Today in Kenya you can pay for everything with M-Pesa, from your utility bills all the way to fruit and veggies from a cart on the side of the road.
The recent adoption of cryptocurrency in African nations is being regarded as a parallel of how fast mobile money was embraced in the last decade. In places where people might not necessarily trust the national currency, they turn to other means of storing and spending their hard-earned wages.
Mobile money doesn’t fix everything — but it’s a great start for financial inclusion
Digital wallets are not a total solution to unbanked ways of living. There's still the issue of tax avoidance to consider, as well as the fact that mobile money lending has left some Africans struggling through debt. That said, M-Pesa has certainly created more opportunities for entrepreneurship and economic participation than would have been possible otherwise.

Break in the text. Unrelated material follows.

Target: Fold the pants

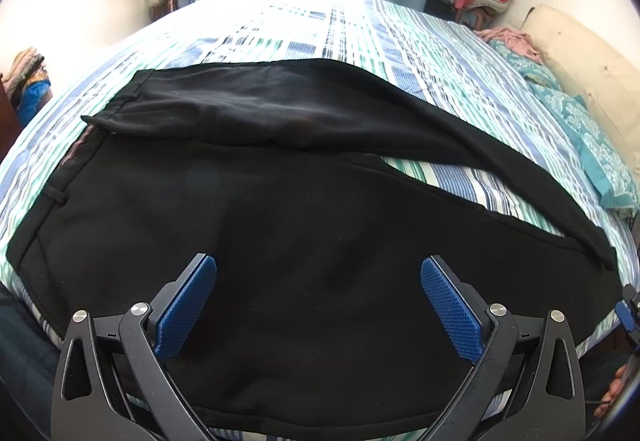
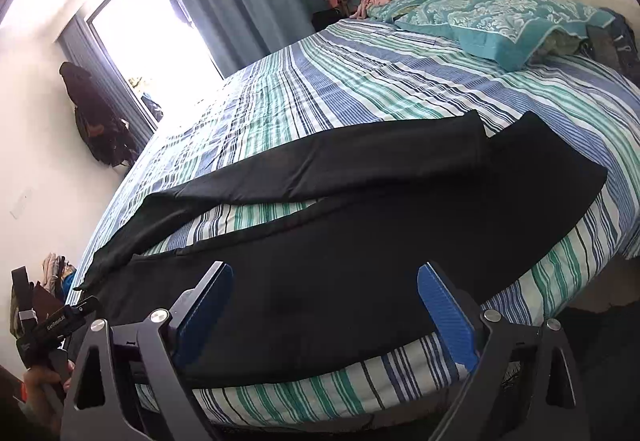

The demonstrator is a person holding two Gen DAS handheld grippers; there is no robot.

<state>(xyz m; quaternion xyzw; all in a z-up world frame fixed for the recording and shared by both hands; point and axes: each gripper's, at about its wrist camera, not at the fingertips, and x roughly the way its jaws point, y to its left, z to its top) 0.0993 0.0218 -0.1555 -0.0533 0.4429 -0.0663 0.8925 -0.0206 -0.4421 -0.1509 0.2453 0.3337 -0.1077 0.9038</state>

Banks targeted at low-income customers have also sprung up in the aftermath of the M-Pesa revolution, so the knock-on effect has been undoubtedly positive.
Financial inclusion is the way forward
Without M-Pesa and mobile banking, Yala would be lost.
Our ethical values and determination to pay artisans a thriving wage are reinforced by this ability to pay them directly. It takes fewer than five minutes to send money from the UK to Kenya, the artisans are not charged any fees to receive it, and the money goes right from the Yala bank account to their M-Pesa mobile accounts.
It's fully transparent, with no middlemen. And we can ensure that the artisans are paid fully for their work and are never out of pocket.
That's the part that matters the most because in the informal sector, every single penny counts –– or in this case, every shilling.